Birding the Nansei Shoto – literally the Southwest Islands
This island chain stretches in an arc between Kyushu and Taiwan and includes the island groups of Amami, Okinawa, Miyako, Ishigaki, Iriomote and Yonaguni. The area supports a number of very localized endemic species of mammals, birds, reptiles, amphibians, and arthropods, and is of interest to birders both for migration and for vagrants.
Japan’s southern extension is a separate archipelago in its own right – the Nansei Shoto. Justifiably defined as East Asia’s answer to the Galapagos, the numerous islands in the warm waters between Japan’s southern island of Kyushu and the island of Taiwan are fascinatingly different from the rest of Japan. They are astonishingly rich in natural history.
This is Japan’s finger in the sub-tropical pie. Where Hokkaido freezes for part of each year, Okinawa swelters. Here are flowers, butterflies and trees more commonly associated with the tropics. White coral sand beaches and intense sun add to the image. Offshore, there are coral reefs with a myriad colourful fish; one may be lucky and find turtles too or even migratory whales here in these warm waters. The local vegetation includes ancient-looking cycads, tree ferns, palms, and forest that is lush, and evergreen with broad leaved trees. The wildlife here is very different from that in any other part of Japan.

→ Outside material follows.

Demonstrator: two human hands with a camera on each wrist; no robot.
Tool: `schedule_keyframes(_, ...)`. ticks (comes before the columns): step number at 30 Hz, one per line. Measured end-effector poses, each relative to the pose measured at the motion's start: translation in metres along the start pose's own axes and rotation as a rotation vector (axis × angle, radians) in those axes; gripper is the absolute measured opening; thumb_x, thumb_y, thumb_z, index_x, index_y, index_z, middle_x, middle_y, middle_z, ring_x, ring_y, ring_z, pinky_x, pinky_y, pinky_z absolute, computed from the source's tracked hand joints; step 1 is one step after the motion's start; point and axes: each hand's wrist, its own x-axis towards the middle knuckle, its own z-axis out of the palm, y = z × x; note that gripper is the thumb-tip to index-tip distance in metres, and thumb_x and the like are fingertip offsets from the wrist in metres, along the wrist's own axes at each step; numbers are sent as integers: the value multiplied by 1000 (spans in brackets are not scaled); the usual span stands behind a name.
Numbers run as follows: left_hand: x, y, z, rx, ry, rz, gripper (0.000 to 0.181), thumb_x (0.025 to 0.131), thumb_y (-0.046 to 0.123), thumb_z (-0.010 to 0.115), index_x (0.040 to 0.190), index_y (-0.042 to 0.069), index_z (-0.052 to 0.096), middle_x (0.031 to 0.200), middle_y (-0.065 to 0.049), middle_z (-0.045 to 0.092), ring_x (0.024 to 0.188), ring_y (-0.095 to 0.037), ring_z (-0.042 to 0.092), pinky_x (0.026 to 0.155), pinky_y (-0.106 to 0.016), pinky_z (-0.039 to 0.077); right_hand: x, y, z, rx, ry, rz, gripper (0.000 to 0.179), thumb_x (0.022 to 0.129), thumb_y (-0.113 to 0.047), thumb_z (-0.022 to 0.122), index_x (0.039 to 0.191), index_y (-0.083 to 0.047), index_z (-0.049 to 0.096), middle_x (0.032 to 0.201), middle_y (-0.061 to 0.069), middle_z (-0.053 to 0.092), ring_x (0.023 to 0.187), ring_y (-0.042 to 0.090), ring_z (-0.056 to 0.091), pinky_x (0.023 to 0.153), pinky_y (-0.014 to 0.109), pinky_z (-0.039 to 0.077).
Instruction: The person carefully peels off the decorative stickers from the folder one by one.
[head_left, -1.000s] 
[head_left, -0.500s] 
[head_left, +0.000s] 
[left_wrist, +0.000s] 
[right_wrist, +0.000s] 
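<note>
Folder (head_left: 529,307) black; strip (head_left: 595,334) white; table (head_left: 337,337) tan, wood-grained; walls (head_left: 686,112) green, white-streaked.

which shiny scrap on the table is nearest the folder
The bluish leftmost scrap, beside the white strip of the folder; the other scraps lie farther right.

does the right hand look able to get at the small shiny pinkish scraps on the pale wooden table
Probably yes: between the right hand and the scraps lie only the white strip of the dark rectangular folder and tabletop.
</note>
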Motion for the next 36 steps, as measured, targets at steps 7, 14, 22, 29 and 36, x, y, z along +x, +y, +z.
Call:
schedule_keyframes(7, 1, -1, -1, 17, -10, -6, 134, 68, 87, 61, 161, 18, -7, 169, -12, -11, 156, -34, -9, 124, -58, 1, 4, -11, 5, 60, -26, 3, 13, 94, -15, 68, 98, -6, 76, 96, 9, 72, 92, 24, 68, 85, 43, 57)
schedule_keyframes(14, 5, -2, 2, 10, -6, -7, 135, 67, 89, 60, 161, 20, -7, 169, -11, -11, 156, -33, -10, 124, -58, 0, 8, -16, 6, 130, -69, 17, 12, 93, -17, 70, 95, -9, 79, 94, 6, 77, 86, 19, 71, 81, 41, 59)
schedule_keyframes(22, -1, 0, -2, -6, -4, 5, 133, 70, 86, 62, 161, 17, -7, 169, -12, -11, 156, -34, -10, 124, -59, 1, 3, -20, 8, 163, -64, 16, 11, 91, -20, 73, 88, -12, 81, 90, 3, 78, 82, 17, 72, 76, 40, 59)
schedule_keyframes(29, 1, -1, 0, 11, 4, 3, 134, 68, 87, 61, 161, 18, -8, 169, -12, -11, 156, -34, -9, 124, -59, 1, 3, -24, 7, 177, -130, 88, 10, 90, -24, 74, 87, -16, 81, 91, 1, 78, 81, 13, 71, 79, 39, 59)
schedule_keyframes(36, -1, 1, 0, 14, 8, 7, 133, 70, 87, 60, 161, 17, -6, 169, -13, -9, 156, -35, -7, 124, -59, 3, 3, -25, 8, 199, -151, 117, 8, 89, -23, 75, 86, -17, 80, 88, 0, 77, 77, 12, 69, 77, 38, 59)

These islands have had a fascinatingly chequered history. They have experienced long periods of isolation as islands, but when sea-levels have fallen they have been connect to the continent via Taiwan, then at other times higher sea levels have separated them, not only into the islands that exist now, but into even smaller fragments.
When connected, species reached the islands from Asia and moved between the islands. When separated, during the long periods of isolation, species have diverged, evolved and unique endemic forms are the result.
Birds such as the Cinnamon Bittern reach their northernmost limits here, while Japanese Macaques on Yakushima are at their southern limit. Still other species have evolved or survived in situ and are found no where else in the world, such as the Amami Woodock, the Black Rabbit of Amami Oshima, and the rare Pryer’s Woodpecker of northern Okinawa. New species are still being discovered in this hot-house of biodiversity, and in the early 1980s even a new bird, the Okinawa Rail, was described.